I was playing Risk over the holidays and it occurred to me that I can calculate my odds of victory when attacking a territory. Sad to say, it didn't help me win, but it provided me the excuse to do some fun calculations on my graph paper while waiting for my next turn.

A quick review of the rules

Battles in risk are resolved as follows :

  1. The attacker chooses up to max(number of attacking armies, 3) dice to roll.
  2. The defender chooses up to max(number of defending armies, 2) dice to roll.
  3. The attacker and defender roll all of their dice simultaneously.
  4. The attacker and defender compare their highest rolls. Whichever is higher wins and the loser loses an army. Ties go to the defender.
  5. If both attacker and defender rolled at least 2 dice, they compare the next highest roll with the same process as 4.
  6. If there are no attacking armies left, the defender wins. If there are no defending armies left, the attacker wins and claims the territory. Else return to 1

So if the attacker rolls a 5, 3, and 2 while the defender rolls a 5 and 2 then both the attacker and defender lose one army.

Some Simplifications

I'm going to assume that everyone always rolls as many dice as possible. This is reasonable; rolling as many dice as possible seems to be the optimal strategy, but I haven't tried proving this.

I'm also assuming that the attacker cannot stop halfway through a battle. This is not reasonable; indeed the ability to make this decision is part of what keeps the game interesting. However, to incorporate this effect into our calculations requires us to model this decision-making process. I decided to sidestep this complexity.

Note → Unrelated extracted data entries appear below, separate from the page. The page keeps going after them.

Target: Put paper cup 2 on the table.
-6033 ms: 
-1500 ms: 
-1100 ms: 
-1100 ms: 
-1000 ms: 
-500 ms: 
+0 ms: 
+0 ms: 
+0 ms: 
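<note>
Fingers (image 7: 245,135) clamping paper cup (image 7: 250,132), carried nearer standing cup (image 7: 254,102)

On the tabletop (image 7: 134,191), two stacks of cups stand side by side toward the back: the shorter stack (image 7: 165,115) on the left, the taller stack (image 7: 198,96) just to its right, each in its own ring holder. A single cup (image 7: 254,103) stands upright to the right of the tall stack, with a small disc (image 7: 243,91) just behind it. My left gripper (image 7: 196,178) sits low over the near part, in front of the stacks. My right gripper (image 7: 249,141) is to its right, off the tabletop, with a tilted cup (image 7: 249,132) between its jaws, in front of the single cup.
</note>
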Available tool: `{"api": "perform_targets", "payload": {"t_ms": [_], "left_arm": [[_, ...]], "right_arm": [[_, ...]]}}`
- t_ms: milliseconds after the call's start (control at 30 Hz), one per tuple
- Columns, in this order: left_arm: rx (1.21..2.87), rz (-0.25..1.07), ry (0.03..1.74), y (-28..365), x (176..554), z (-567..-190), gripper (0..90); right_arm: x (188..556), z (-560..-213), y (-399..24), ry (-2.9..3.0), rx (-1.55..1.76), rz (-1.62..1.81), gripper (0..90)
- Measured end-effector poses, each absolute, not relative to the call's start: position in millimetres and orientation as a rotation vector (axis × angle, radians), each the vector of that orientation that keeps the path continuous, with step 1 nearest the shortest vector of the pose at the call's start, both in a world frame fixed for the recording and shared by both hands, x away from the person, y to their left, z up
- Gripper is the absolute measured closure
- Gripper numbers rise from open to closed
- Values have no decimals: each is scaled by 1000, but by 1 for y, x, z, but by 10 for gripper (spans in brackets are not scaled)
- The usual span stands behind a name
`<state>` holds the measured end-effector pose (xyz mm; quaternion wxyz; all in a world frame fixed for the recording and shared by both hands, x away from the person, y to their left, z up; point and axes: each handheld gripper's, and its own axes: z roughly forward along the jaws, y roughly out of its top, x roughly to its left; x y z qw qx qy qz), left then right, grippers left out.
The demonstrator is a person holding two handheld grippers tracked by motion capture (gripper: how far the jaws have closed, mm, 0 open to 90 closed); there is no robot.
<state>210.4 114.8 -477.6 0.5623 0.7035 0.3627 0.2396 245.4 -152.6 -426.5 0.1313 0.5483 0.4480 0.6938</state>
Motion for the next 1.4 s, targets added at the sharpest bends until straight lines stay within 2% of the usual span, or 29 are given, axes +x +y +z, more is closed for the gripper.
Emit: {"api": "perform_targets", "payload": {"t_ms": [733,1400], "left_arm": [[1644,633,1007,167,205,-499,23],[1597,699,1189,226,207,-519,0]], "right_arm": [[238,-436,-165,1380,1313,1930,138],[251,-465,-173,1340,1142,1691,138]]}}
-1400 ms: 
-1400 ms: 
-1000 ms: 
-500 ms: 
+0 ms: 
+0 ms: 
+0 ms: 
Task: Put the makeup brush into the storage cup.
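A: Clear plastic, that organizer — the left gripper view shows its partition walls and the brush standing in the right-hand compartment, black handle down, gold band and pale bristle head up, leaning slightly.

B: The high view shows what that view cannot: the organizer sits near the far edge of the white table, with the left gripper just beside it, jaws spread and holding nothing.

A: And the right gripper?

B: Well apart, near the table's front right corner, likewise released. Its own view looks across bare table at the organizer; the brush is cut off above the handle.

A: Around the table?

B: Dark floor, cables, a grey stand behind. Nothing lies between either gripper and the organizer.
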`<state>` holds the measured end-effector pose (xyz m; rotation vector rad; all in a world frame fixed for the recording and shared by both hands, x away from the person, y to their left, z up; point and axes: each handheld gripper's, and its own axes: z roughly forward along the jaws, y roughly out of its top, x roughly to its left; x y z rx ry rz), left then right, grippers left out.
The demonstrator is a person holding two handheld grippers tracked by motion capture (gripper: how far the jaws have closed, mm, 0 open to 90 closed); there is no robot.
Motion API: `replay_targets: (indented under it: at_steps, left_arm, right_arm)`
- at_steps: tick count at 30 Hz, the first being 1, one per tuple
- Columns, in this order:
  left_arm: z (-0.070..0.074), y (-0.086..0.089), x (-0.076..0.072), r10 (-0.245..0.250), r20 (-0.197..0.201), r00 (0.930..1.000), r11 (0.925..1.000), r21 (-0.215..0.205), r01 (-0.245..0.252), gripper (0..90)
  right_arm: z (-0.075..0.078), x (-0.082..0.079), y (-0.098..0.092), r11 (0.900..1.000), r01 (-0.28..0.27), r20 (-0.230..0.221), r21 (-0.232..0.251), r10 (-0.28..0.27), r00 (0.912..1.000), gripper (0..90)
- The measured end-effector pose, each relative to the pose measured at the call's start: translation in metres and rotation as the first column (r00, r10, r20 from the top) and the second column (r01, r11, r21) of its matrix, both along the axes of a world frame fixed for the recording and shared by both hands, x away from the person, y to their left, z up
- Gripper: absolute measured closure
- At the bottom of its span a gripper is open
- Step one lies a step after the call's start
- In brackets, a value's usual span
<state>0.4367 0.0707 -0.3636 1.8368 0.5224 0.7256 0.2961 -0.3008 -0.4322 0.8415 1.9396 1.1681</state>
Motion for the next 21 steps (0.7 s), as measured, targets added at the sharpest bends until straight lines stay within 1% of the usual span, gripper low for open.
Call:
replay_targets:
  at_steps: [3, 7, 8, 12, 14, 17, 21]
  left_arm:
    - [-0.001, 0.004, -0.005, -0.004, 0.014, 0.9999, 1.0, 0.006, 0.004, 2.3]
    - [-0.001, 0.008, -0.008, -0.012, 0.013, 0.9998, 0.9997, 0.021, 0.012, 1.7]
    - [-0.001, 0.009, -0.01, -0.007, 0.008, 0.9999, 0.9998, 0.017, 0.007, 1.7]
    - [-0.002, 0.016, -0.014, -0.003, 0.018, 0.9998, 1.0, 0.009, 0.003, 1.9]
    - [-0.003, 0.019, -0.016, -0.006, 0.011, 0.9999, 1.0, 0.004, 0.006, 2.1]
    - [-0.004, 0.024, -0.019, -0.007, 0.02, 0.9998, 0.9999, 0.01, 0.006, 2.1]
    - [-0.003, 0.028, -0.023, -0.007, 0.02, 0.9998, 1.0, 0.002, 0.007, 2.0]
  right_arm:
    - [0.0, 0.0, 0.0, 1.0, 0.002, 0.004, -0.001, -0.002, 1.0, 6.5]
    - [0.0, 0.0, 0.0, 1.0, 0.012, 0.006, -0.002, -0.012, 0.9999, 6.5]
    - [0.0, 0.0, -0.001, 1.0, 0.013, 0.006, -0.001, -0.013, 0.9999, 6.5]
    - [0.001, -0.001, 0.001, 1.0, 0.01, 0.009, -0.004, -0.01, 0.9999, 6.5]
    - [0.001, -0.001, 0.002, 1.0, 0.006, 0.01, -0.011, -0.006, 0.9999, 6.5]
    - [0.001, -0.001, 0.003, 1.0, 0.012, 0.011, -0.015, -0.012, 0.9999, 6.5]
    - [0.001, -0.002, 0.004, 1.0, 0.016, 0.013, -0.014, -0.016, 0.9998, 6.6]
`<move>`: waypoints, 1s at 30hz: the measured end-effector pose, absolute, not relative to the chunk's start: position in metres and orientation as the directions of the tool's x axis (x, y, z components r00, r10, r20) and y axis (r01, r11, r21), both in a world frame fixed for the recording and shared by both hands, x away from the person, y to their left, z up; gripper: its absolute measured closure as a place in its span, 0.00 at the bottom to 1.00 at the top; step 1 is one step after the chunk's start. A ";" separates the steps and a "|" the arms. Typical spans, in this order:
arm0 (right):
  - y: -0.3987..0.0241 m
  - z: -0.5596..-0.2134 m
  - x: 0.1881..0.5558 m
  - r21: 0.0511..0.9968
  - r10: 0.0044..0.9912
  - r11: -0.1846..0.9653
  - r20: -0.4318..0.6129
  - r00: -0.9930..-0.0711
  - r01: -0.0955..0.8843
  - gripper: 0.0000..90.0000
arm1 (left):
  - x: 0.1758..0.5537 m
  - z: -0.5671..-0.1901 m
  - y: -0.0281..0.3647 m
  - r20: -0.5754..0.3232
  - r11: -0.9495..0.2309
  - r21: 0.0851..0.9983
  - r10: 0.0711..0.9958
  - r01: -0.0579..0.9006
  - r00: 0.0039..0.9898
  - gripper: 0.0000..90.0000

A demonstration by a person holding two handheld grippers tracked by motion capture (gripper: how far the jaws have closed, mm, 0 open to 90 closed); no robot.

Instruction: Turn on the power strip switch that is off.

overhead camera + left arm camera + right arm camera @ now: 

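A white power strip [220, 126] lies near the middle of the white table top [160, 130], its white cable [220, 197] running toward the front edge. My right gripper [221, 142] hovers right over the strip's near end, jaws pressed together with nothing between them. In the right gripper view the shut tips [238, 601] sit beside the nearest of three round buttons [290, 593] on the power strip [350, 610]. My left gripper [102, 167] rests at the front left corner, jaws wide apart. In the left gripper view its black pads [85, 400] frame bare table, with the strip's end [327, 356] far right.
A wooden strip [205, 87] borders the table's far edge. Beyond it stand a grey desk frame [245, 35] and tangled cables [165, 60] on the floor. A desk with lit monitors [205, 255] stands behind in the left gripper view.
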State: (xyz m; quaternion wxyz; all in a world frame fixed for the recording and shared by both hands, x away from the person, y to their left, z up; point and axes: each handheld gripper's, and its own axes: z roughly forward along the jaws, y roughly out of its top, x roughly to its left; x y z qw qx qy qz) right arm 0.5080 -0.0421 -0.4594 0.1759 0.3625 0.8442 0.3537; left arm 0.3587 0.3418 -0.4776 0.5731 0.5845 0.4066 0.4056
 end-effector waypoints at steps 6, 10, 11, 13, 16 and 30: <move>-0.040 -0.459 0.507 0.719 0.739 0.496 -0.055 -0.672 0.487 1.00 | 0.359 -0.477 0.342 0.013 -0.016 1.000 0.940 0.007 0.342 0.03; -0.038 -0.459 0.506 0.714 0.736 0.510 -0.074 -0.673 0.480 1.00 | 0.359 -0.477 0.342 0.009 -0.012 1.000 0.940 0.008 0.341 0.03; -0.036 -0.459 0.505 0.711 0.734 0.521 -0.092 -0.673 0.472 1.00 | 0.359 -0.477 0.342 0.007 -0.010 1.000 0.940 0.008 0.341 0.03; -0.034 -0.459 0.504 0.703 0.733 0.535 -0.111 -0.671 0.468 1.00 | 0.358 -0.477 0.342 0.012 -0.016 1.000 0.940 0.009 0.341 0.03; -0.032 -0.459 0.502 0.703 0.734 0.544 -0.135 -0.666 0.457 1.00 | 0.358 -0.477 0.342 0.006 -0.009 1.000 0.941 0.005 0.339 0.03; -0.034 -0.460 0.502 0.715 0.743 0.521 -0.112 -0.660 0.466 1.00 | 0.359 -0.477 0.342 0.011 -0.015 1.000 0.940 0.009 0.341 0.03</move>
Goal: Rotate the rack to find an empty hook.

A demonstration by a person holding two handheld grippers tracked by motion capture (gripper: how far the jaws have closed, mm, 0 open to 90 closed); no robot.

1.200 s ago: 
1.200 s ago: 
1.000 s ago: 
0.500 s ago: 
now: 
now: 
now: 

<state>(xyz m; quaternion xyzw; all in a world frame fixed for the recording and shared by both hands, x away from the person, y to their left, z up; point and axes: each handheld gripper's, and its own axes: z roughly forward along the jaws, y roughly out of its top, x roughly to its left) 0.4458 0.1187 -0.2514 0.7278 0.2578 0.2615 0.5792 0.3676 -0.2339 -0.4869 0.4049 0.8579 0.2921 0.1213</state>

Solution using Markov Chains

A Markov chain is the first approach that came to my mind as I've done similar calculations for games like Monopoly and Chutes and Ladders. Somebody else thought of it too; when doing a little research for this post I found this paper.

The idea is that a battle is a Markov chain with states \[ \{(A,D) : A \in \mathbb{Z}, D \in \mathbb{Z} \}\] which represent the number of armies of the attacker and defender respectively. While both attacker and defender have armies the chain progresses through the states until it eventually hits an absorbing state \((A, 0)\) in which case the attacker wins, or \((0, D)\) in which case the defender wins the battle.

All we have to do is create the transition matrix, initialize our starting state, and then calculate the stationary distribution of the chain with the power method. If you're terribly interested in the details, check out the linked paper.

I think this is the wrong approach. While a Markov chain approach is certainly a correct way to proceed, it's conceptually convoluted and cumbersome to compute both on paper and with code. It also doesn't scale very well: your number of states is \(A \times D\) and your transition matrix grows by the square of the number of states 1. You might be able to organize the transition matrix in such a way that it's easy to take powers analytically, but I'm skeptical.

Solution by Recursion

Here's a simpler approach.

First let's denote \(p_{A, D}\) to be the probability that the attacker will win a battle starting with \(A\) armies when the defender has \(D\) armies.

Let's just use the following recursion.

\[ p(A, D) = \sum_{l=0}^{A} t(l, \min(A, 3), \min(D, 2)) \times p(A - l, D - (n - l)) \]

where \(t(l, a, d)\) is the probability that the attacker will lose \(l\) armies when rolling \(a\) dice and the defender is rolling \(d\) dice. Calculating these probabilities is a a simple exercise, so I'll omit the calculations 2.

We also have the base conditions. If the defender has no armies then it's a sure win for the attacker, thus

\[ p(A, 0) = 1 \]

Likewise if the attacker has no armies then it's a sure loss.

\[ p(0, D) = 0 \]

An astute reader will notice that this is the exact same setup as a Markov chain, however we don't need to rely upon the power method here. Instead we can just keep applying the recursion until we hit an absorbing state.

Julia Implementation

Julia code implementing the recursion can be found in this gist.

The naive approach of writing a top-down recursive function will take a long time to execute even for modestly sized armies. The reason is that we're performing a large amount of duplicate work by following every potential path down the recursion. To avoid this duplication we should build up a table of results from the bottom up, starting with the base cases.

Exercises for the Reader

Expected Value

Instead of the probability that the attacker will win, it would be very helpful to know the expected number of armies the attacker will retain at the end of the battle.

How can the recursion be altered to allow for the computation of this expectation?


We might instead be interested in the distribution of \(F_{A, D}\), the number of armies that the attacker will have at the end of the battle starting with \(A\) attacking armies and \(D\) defending armies. Notice that we can express the probability that the attacker wins as \(\Pr(F_{A, D} > 0)\) and the expected number of armies the attacker will retain as \(E[F_{A, D}]\).

How can the recursion be altered to allow for the computation of this distribution?



If you are only calculating battles which could conceivably occur in a normal Risk game, you should be fine. If you want to know how a 1000 vs 1000 battle will turn out, you'll need another approach.


I've thought about it for a while and I'm not sure that there are much better approaches than brute-force enumeration. This works well for rolling up to 3 dice, but it quickly becomes computationally infeasible for more dice. This might be a good excuse for expanding my combinatorics knowledge.